Threads vs Processes

Threads vs Processes

Threads vs Processes

Memory:
Processes: Separate memory space, more secure but with higher overhead.
Threads: Shared memory space, less overhead but risk of data corruption due to concurrent access.
Performance:
Processes: Better for CPU-bound tasks due to true parallelism on multiple cores.
Threads: Better for I/O-bound tasks; limited by GIL for CPU-bound tasks.
Communication:
Processes: Requires IPC mechanisms (pipes, queues, shared memory).
Threads: Easier and faster through shared variables and data structures.
Failure Isolation:
Processes: A crash in one process does not affect others.
Threads: A crash in one thread can affect the entire process.

Check running process and threads - Windows

You can view the number of current running process and threads by Task Manager:
Task-Manager-Show-Thread-Count.webp
Or, you may use Process Explorer to see all the threads under a process.

Check running process and threads - Linux/MacOS


            # view all processes:
            top

            # view all threads per process:
            top -H -p <pid>
        

Thread-based parallelism

Thread-based parallelism

Multithreading in Python

threading module is the preferred way in Python for thread-based "parallelism" (a note about GIL!)
A thread is created by the Thread class constructor.
Once created, the thread could be started my start() method
Other threads can call a thread’s join() method. This blocks the calling thread until the thread whose join() method is called is terminated

Creating Thread objects


            tr_obj = threading.Thread(target=None, name=None, args=(), kwargs={}, daemon=None)
        
target - function to be run in a thread
name is the thread name. By default, a unique name is constructed of the form "Thread-N" where N is a small decimal number
args is the argument tuple for the target invocation
kwargs is a dictionary of keyword arguments for the target invocation
daemon - if not None, a daemonic thread will be created.
A non-daemon thread blocks the main program to exit if they are not dead. Daemonic thread do not prevent the main program to exit, and will be killed by the main process when exiting.

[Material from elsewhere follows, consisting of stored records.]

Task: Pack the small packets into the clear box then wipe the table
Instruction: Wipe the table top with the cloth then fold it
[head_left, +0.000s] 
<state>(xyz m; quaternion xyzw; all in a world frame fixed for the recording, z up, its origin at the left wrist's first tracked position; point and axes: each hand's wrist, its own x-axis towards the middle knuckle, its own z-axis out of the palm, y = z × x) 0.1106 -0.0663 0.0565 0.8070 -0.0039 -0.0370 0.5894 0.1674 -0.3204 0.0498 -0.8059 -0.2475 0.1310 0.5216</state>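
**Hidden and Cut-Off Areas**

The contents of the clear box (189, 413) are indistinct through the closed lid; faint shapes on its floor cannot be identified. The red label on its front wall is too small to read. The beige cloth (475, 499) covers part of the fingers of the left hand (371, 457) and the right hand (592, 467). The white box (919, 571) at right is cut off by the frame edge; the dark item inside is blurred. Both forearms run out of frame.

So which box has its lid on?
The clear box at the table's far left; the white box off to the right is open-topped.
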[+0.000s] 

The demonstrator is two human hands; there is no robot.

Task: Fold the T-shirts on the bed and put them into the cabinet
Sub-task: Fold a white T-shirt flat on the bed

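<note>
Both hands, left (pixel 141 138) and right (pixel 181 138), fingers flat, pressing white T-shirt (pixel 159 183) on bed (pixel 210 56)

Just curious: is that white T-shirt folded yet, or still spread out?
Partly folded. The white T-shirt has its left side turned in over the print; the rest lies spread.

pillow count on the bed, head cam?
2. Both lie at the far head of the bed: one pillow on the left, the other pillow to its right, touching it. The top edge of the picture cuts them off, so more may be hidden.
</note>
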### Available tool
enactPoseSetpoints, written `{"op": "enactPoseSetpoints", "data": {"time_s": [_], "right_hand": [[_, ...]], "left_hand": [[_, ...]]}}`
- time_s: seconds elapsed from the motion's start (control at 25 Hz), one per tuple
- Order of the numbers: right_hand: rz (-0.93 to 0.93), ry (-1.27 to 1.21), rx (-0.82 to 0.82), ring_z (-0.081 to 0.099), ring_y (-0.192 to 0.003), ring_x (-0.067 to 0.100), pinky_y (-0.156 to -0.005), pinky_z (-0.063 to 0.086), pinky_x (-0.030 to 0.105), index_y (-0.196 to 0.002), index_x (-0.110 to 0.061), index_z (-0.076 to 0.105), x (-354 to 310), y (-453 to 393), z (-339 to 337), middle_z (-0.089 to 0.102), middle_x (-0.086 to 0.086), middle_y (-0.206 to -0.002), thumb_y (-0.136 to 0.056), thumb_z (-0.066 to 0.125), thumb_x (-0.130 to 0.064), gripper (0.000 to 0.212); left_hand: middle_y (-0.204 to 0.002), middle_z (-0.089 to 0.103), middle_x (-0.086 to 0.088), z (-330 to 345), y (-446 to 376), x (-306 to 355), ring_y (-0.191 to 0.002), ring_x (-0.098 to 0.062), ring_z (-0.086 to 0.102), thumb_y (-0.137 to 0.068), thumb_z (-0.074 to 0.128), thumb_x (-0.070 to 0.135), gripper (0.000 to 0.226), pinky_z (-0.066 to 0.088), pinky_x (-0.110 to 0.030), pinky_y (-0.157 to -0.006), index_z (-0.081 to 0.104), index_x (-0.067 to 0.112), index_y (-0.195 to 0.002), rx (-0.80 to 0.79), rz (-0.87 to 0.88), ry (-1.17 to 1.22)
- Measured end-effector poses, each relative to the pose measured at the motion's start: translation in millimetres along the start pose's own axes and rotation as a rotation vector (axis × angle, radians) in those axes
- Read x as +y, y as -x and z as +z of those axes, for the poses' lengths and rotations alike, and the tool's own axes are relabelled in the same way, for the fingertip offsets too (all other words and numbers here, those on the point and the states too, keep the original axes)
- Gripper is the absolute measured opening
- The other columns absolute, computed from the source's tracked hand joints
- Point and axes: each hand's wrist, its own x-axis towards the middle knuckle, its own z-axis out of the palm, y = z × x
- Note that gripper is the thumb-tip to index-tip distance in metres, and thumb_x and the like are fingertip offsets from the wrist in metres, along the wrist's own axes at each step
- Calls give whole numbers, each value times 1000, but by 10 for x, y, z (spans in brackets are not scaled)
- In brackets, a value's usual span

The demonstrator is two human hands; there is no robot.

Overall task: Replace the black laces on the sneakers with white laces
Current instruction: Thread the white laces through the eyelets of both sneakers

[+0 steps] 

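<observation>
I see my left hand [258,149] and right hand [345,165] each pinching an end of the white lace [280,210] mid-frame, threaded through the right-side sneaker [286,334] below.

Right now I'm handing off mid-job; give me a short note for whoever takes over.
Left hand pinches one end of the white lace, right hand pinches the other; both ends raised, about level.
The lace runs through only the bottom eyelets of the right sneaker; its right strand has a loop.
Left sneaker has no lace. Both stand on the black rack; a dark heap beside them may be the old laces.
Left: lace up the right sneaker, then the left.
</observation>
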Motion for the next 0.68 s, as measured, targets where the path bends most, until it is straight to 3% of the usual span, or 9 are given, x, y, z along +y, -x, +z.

Creating and running thread - example


            import threading
            import time


            def worker(x):
                tid = threading.currentThread().name;
                print(f"Work started in thread {tid}")
                time.sleep(5)
                print(f"Work ended in thread {tid}")

            # create the tread
            tr = threading.Thread(target=worker, args=(42,))

            # start the thread:
            tr.start()

            # wait until thread terminates:
            tr.join()

            print("Worker did its job!")
        

Sequential vs multi-threaded processing


            import threading
            import time

            def worker(x):
                tid = threading.currentThread().name

                # do some hard and time consuming work:
                time.sleep(2)
                print(f"Worker {tid} is working with {x}")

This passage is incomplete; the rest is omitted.